Clinical Financial Analytics & Forecasting: Leveraging Investigator Payment Data as a Strategic Management Tool
By Kyle Cunningham, Vice President of Product, Greenphire
Running a clinical trial has become more complex, and more costly, than ever before. The average cost of taking a new drug to market is astronomical, with figures ranging from $350 million for a single drug to over $5 billion for large pharmaceutical companies that work on dozens of drug projects at once1. The expense of running clinical trials is a significant contributor to these costs. In fact, Phase III trials now represent about 40% of pharmaceutical companies’ total R&D spend and up to 90% of the costs of developing an individual drug.2 One factor is that clinical trials themselves have become more complex, and consequently, more difficult to manage. Between 2001 and 2011, protocol complexity and the related administrative burden grew significantly.
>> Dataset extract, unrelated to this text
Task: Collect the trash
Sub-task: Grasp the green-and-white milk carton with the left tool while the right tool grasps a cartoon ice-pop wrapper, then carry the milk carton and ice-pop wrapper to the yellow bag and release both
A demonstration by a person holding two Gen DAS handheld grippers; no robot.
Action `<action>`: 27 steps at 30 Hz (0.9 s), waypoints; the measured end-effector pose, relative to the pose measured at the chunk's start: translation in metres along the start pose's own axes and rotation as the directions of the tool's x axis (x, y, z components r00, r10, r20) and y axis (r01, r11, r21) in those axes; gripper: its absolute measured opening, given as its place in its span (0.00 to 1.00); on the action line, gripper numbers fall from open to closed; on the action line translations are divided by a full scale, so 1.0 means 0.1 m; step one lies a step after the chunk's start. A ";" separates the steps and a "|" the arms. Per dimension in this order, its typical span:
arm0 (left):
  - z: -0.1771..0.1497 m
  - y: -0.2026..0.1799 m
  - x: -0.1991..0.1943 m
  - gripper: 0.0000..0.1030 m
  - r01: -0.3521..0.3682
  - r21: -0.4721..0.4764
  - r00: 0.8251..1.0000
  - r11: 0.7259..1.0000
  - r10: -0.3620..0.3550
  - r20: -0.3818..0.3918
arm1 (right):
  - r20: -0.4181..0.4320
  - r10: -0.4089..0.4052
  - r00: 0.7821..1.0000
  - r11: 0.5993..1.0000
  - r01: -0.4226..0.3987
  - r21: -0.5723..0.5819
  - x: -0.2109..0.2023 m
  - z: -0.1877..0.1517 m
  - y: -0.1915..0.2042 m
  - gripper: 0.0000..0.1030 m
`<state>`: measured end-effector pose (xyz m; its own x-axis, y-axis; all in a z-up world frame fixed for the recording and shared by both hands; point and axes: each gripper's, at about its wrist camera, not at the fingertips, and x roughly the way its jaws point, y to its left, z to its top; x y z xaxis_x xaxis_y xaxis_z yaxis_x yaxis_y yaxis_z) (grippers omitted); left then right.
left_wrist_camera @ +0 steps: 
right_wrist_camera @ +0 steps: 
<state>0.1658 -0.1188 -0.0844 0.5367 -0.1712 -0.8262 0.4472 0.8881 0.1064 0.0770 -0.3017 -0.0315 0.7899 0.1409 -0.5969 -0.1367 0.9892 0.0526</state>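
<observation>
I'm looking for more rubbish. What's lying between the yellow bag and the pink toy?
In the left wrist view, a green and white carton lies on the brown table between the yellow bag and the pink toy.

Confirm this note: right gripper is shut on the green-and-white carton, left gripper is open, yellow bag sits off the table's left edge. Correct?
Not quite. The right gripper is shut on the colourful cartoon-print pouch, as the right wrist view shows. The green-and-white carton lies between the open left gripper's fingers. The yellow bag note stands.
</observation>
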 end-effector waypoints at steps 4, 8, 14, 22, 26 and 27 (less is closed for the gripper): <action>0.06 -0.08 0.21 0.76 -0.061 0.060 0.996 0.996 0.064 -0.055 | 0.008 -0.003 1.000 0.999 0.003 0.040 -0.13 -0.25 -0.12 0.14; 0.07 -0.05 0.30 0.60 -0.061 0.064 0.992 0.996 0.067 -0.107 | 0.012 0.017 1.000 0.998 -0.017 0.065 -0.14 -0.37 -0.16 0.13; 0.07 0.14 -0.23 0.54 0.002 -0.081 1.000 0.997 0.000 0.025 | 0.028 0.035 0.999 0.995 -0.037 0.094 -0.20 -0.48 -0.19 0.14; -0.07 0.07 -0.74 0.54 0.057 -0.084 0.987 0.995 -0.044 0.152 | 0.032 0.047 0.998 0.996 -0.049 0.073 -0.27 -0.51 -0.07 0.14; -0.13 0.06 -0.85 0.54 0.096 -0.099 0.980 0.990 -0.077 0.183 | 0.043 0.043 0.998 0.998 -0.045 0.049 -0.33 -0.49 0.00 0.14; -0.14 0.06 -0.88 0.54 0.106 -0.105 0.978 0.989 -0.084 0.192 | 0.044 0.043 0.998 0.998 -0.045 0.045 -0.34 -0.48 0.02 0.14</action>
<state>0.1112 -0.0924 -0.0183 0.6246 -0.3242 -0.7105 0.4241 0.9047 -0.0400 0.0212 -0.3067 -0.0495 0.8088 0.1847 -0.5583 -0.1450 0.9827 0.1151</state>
The average number of unique procedures per protocol has increased from 20.5 to 30.4, and the number of total procedures per protocol has risen from a median of 105.9 to 166.6.3 Research estimates that this has increased the workload on investigative sites by over 60%.4
Global trials have added to the complexity of managing investigators by introducing issues such as language barriers, different regulatory environments and currency exchange. This increased complexity and burden on investigative sites has a significant impact on costs. By one estimate, investigator costs account for an average of 48% of the total cost of clinical trials5 ,while completing a trial on-time is also an issue, with 72% running over schedule by more than a month.6 Although the picture of growing costs and complexity may appear grim, it is also clear that there are opportunities to manage and reduce expenditure. Adjustments to a number of study factors including site management and selection, as well as the automation of data capture, all hold the potential to reduce costs without compromising scientific validity.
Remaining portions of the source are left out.